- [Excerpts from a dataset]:
=-=-=

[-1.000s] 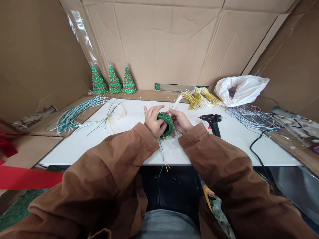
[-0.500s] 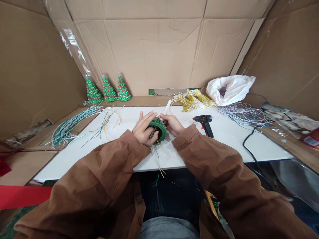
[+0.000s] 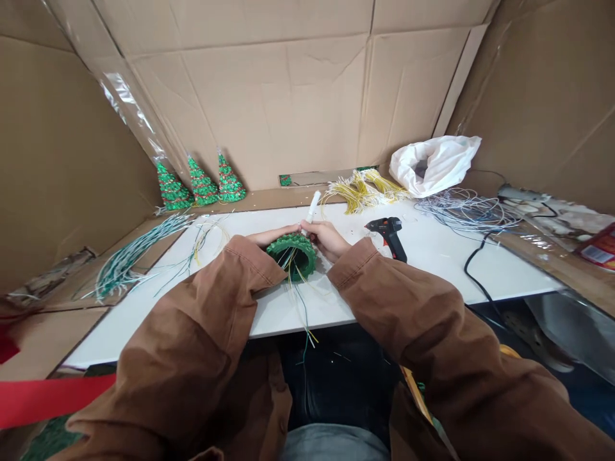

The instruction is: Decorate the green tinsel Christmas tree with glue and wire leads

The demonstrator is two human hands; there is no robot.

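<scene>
A green glittery cone (image 3: 293,251) lies on its side on the white table (image 3: 432,262), its open base facing me with green, yellow and white wires (image 3: 300,301) trailing out over the table's front edge. My left hand (image 3: 271,235) reaches behind the cone, mostly hidden by my brown sleeve and the cone. My right hand (image 3: 327,235) is closed on a white stick (image 3: 312,208) that points up and away, right beside the cone's far end.
Three finished green cone trees (image 3: 202,182) stand at the back left. A bundle of green-white wires (image 3: 129,259) lies left. Yellow wires (image 3: 360,189), a white plastic bag (image 3: 432,163), grey wires (image 3: 461,211) and a black glue gun (image 3: 389,234) with its cord are at the right. Cardboard walls surround the table.
The cone has turned so that its open base faces me. My left hand slid from on top of the cone to behind it. The view tilted down.
</scene>
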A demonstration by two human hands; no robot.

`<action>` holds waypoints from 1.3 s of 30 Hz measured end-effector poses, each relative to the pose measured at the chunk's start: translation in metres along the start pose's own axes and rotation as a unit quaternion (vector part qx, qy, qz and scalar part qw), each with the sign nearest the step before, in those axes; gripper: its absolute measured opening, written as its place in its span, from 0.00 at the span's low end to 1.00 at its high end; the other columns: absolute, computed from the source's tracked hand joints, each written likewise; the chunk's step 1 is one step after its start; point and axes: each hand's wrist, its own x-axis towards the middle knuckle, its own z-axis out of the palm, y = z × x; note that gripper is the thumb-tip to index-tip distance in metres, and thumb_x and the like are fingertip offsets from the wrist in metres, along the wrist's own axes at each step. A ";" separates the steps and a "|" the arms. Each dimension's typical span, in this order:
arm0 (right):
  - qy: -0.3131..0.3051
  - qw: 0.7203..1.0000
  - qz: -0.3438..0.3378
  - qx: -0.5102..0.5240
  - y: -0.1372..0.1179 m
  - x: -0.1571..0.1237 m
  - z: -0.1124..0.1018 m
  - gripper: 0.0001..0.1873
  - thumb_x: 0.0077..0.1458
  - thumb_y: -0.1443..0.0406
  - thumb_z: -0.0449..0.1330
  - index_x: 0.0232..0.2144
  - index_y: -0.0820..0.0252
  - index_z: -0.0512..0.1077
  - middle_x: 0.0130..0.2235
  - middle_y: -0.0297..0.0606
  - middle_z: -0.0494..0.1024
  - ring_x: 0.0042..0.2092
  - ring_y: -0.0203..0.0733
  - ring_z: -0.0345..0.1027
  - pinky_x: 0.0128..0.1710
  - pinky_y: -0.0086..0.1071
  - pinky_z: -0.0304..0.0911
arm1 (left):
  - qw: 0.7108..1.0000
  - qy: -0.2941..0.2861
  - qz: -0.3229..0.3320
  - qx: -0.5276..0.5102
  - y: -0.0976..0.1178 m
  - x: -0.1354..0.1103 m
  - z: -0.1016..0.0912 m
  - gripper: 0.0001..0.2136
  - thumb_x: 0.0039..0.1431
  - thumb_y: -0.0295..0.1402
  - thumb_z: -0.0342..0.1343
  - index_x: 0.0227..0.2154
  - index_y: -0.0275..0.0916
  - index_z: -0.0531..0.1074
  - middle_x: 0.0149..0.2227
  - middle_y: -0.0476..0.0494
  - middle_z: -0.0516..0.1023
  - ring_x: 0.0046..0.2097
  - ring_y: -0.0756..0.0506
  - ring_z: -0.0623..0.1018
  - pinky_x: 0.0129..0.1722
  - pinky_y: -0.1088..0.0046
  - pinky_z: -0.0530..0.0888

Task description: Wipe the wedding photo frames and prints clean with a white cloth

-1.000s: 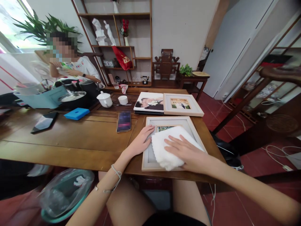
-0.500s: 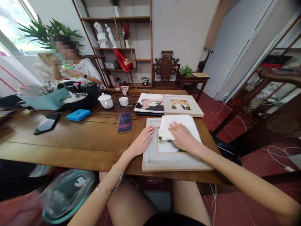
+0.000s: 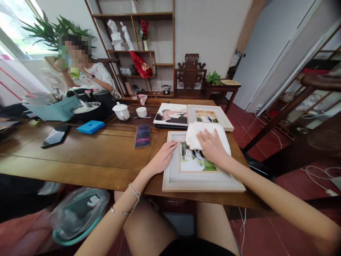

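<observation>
A light wooden picture frame (image 3: 173,177) with a wedding photo (image 3: 190,165) lies flat at the table's front edge. My left hand (image 3: 164,156) rests on its left border, fingers stretched out and lying over the edge. With my right hand (image 3: 212,145) I hold a folded white cloth (image 3: 194,134) against the frame, palm down with fingers over the cloth. The cloth covers the photo's upper right part and the frame's far right corner. Just behind are a second framed photo (image 3: 226,122) and a white photo panel (image 3: 170,113), which lies on something dark.
Left of the frame on the wooden table (image 3: 112,156) lie a phone (image 3: 142,136), a blue box (image 3: 90,127) and a dark angular object (image 3: 55,137). A lidded white cup (image 3: 121,112) and small bowl (image 3: 141,112) stand behind. Someone (image 3: 99,76) sits across. A lined bin (image 3: 80,213) stands below left.
My right hand has slid the cloth away from me and slightly right, uncovering more of the photo. My left hand stays on the frame's border. The person across has raised a green item higher.
</observation>
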 end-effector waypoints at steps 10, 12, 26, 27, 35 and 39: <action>-0.062 0.995 -0.071 0.043 -0.059 -0.003 -0.012 0.31 0.49 0.76 0.53 0.57 0.80 0.63 0.61 0.63 0.64 0.64 0.63 0.54 0.59 0.52 0.54 | 1.000 0.010 0.003 -0.015 -0.001 0.001 0.003 0.19 0.68 0.32 0.41 0.58 0.41 0.67 0.62 0.36 0.65 0.66 0.39 0.60 0.66 0.50 0.58; -0.076 0.990 -0.109 0.057 -0.081 -0.030 -0.022 0.30 0.49 0.74 0.54 0.56 0.80 0.65 0.59 0.65 0.66 0.62 0.65 0.57 0.57 0.52 0.58 | 1.000 0.004 0.007 -0.016 -0.001 0.001 0.002 0.19 0.68 0.32 0.42 0.59 0.42 0.66 0.63 0.37 0.65 0.66 0.38 0.60 0.66 0.50 0.58; -0.035 0.997 -0.063 -0.005 -0.024 -0.019 -0.005 0.27 0.51 0.80 0.47 0.54 0.81 0.66 0.59 0.64 0.67 0.63 0.61 0.57 0.58 0.50 0.56 | 1.000 0.009 0.006 -0.005 -0.001 -0.001 0.002 0.21 0.69 0.32 0.40 0.62 0.40 0.62 0.64 0.36 0.63 0.67 0.39 0.60 0.67 0.50 0.57; -0.035 0.998 -0.052 -0.004 -0.022 -0.015 -0.006 0.26 0.51 0.80 0.48 0.53 0.80 0.67 0.59 0.64 0.67 0.62 0.62 0.58 0.58 0.50 0.57 | 1.000 0.008 0.004 -0.004 -0.001 -0.001 0.002 0.21 0.69 0.32 0.40 0.62 0.40 0.62 0.64 0.36 0.63 0.67 0.39 0.60 0.67 0.50 0.57; -0.017 0.977 -0.207 0.038 -0.092 -0.062 -0.033 0.25 0.50 0.72 0.55 0.51 0.80 0.69 0.56 0.67 0.70 0.58 0.62 0.63 0.56 0.45 0.61 | 1.000 0.000 0.000 -0.006 -0.003 0.000 0.002 0.20 0.68 0.34 0.42 0.61 0.41 0.64 0.63 0.36 0.64 0.66 0.39 0.60 0.67 0.49 0.56; -0.012 0.943 -0.322 0.079 -0.076 -0.076 -0.041 0.24 0.52 0.75 0.53 0.52 0.81 0.69 0.56 0.65 0.71 0.59 0.58 0.64 0.58 0.44 0.59 | 1.000 -0.006 -0.002 -0.010 -0.003 -0.001 0.002 0.21 0.68 0.32 0.42 0.62 0.40 0.62 0.65 0.36 0.62 0.67 0.39 0.58 0.66 0.49 0.56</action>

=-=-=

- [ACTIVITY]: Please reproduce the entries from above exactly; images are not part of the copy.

- [FINISHED TASK]:
[-1.000s] 
[-0.500s] 
[+0.000s] 

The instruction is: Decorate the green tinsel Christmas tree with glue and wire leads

The demonstrator is two human hands; there is no robot.

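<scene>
A green glittery cone (image 3: 293,251) lies on its side on the white table (image 3: 432,262), its open base facing me with green, yellow and white wires (image 3: 300,301) trailing out over the table's front edge. My left hand (image 3: 271,235) reaches behind the cone, mostly hidden by my brown sleeve and the cone. My right hand (image 3: 327,235) is closed on a white stick (image 3: 312,208) that points up and away, right beside the cone's far end.
Three finished green cone trees (image 3: 202,182) stand at the back left. A bundle of green-white wires (image 3: 129,259) lies left. Yellow wires (image 3: 360,189), a white plastic bag (image 3: 432,163), grey wires (image 3: 461,211) and a black glue gun (image 3: 389,234) with its cord are at the right. Cardboard walls surround the table.
The cone has turned so that its open base faces me. My left hand slid from on top of the cone to behind it. The view tilted down.
</scene>
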A demonstration by two human hands; no robot.

`<action>` holds waypoints from 1.3 s of 30 Hz measured end-effector poses, each relative to the pose measured at the chunk's start: translation in metres along the start pose's own axes and rotation as a unit quaternion (vector part qx, qy, qz and scalar part qw), each with the sign nearest the step before, in those axes; gripper: its absolute measured opening, written as its place in its span, from 0.00 at the span's low end to 1.00 at its high end; the other columns: absolute, computed from the source's tracked hand joints, each written likewise; the chunk's step 1 is one step after its start; point and axes: each hand's wrist, its own x-axis towards the middle knuckle, its own z-axis out of the palm, y = z × x; note that gripper is the thumb-tip to index-tip distance in metres, and thumb_x and the like are fingertip offsets from the wrist in metres, along the wrist's own axes at each step. A ";" separates the steps and a "|" the arms. Each dimension's typical span, in this order:
arm0 (right):
  - qy: -0.3131..0.3051
  - qw: 0.7203..1.0000
  - qz: -0.3438..0.3378
  - qx: -0.5102..0.5240
  - y: -0.1372..0.1179 m
  - x: -0.1571..0.1237 m
  - z: -0.1124..0.1018 m
  - gripper: 0.0001..0.1873
  - thumb_x: 0.0077..0.1458
  - thumb_y: -0.1443..0.0406
  - thumb_z: -0.0449..0.1330
  - index_x: 0.0232..0.2144
  - index_y: -0.0820..0.0252
  - index_z: -0.0512..0.1077
  - middle_x: 0.0130..0.2235
  - middle_y: -0.0297..0.0606
  - middle_z: -0.0494..0.1024
  - ring_x: 0.0042..0.2092
  - ring_y: -0.0203..0.0733
  - ring_z: -0.0345..0.1027
  - pinky_x: 0.0128..0.1710
  - pinky_y: -0.0086..0.1071
  - pinky_z: -0.0304..0.0911
arm1 (left):
  - qw: 0.7108..1.0000
  - qy: -0.2941..0.2861
  - qz: -0.3229..0.3320
  - qx: -0.5276..0.5102
  - y: -0.0976..0.1178 m
  - x: -0.1354..0.1103 m
  - z: -0.1016..0.0912 m
  - gripper: 0.0001..0.2136
  - thumb_x: 0.0039..0.1431
  - thumb_y: -0.0295..0.1402
  - thumb_z: -0.0342..0.1343
  - index_x: 0.0227..0.2154
  - index_y: -0.0275..0.0916
  - index_z: -0.0531..0.1074
  - middle_x: 0.0149..0.2227
  - middle_y: -0.0476..0.0494
  - middle_z: -0.0516..0.1023
  - ring_x: 0.0046..0.2097
  - ring_y: -0.0756..0.0506
  - ring_z: -0.0623..0.1018
  - pinky_x: 0.0129..0.1722
  - pinky_y: -0.1088..0.0046
  - pinky_z: -0.0530..0.0888

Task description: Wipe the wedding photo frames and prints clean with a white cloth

-1.000s: 
-0.500s: 
+0.000s: 

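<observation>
A light wooden picture frame (image 3: 173,177) with a wedding photo (image 3: 190,165) lies flat at the table's front edge. My left hand (image 3: 164,156) rests on its left border, fingers stretched out and lying over the edge. With my right hand (image 3: 212,145) I hold a folded white cloth (image 3: 194,134) against the frame, palm down with fingers over the cloth. The cloth covers the photo's upper right part and the frame's far right corner. Just behind are a second framed photo (image 3: 226,122) and a white photo panel (image 3: 170,113), which lies on something dark.
Left of the frame on the wooden table (image 3: 112,156) lie a phone (image 3: 142,136), a blue box (image 3: 90,127) and a dark angular object (image 3: 55,137). A lidded white cup (image 3: 121,112) and small bowl (image 3: 141,112) stand behind. Someone (image 3: 99,76) sits across. A lined bin (image 3: 80,213) stands below left.
My right hand has slid the cloth away from me and slightly right, uncovering more of the photo. My left hand stays on the frame's border. The person across has raised a green item higher.
</observation>
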 end-effector waypoints at steps 10, 12, 26, 27, 35 and 39: <action>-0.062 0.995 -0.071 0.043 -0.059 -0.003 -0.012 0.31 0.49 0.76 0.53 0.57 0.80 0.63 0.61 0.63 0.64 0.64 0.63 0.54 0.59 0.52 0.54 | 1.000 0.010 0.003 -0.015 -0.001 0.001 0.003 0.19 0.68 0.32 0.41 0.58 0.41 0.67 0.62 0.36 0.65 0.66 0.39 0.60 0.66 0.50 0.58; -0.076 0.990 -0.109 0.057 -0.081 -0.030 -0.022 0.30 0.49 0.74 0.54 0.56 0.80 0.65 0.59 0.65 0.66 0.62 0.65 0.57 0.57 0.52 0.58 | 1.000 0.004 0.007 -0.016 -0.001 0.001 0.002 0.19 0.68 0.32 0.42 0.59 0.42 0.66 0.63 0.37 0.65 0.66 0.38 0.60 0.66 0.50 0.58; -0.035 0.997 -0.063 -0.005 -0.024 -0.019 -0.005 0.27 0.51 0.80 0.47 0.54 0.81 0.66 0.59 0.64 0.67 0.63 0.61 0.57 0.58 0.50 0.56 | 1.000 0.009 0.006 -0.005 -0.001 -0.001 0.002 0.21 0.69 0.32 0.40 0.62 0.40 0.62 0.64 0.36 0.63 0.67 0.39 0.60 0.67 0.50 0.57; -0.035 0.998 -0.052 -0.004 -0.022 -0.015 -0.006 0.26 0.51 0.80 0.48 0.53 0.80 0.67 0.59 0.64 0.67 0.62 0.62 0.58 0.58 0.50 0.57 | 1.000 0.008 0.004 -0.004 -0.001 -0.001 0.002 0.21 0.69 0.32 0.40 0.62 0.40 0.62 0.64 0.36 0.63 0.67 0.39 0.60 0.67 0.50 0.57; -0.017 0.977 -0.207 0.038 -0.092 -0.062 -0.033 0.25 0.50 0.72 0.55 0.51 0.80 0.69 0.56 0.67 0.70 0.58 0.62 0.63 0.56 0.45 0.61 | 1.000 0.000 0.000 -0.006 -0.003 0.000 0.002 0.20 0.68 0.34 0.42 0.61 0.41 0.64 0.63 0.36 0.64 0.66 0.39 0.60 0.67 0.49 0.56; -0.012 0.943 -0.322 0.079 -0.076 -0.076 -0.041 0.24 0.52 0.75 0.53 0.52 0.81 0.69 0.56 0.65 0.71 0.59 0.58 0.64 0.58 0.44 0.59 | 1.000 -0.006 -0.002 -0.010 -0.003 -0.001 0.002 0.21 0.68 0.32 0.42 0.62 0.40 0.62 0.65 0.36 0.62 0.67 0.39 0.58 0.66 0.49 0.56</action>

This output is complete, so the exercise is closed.